Et enfin, une petite précision en matière de terminologie. Si on est électrocuté, on est mort. Quand on prend le jus, on est électrisé selon la terminologie officielle C’est pour cela que les plaques qui sont apposées sur les locaux ou équipements dangereux parlent de soins aux électrisés, et non de soins aux électrocutés, car ceux-là, ce n’est malheureusement plus la peine de les soigner 🙁.
Si après tout cela, il n’est pas reconnu que POBOT a une orientation pédagogique et une contribution à la diffusion des connaissances scientifiques, je crois que je vais tout laisser tomber et aller élever des chèvres dans le Larzac !!
Et si on revenait à nos moutons ?
Vous constatez qu’on reste dans le domaine de l’élevage ovin 🙂
On va en faire quoi de tout cela ? Et bien, on va tout simplement faire tourner notre moteur dans un liquide qui évacuera les calories vers les parois du compartiment.
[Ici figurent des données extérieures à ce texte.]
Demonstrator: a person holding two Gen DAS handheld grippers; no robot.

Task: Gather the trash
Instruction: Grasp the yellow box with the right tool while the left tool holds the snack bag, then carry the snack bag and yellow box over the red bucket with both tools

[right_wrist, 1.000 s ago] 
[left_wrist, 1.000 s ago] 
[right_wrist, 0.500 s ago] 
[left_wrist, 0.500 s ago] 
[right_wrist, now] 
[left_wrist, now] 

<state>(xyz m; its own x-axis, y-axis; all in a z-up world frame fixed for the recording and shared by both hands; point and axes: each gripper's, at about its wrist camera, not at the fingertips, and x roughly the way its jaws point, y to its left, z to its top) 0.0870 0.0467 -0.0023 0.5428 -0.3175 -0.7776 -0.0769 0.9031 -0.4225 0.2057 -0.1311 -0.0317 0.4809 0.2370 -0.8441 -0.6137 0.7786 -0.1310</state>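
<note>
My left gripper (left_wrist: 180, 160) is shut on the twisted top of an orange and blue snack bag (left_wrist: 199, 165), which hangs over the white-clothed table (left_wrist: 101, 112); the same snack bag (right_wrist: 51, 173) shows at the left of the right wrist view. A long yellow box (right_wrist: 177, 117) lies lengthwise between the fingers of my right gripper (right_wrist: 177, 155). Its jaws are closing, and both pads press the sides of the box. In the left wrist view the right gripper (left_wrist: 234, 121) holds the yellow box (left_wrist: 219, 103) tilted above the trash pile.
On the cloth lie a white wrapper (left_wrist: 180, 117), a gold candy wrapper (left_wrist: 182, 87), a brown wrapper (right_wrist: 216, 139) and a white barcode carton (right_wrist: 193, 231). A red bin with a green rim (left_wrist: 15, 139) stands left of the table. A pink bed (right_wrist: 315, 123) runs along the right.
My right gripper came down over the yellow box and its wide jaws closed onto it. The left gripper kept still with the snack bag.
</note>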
Celles-ci baignant dans l’eau, elles pourront les dissiper dans le milieu ambiant, sachant que de plus le PVC conduit assez bien la chaleur (on utilise des tubes PVC pour les circuits échangeurs des installations de chauffage par pompe à chaleur).
Et pour vous montrer que ça marche, voici des preuves (photos réalisées sans trucage) :
– à l’arrêt :
– en marche :
Ce qui dépasse à gauche est le moteur lui-même, et le câble d’alimentation ainsi que le domino de connexion sont directement dans l’eau.
Ca a fonctionné comme cela non-stop pendant une demi-heure, et le moteur se porte toujours comme un charme. On enregistre une sur-consommation liée au freinage du rotor du fait qu’il ne tourne pas à l’air libre mais dans un liquide, mais ce n’est pas dramatique.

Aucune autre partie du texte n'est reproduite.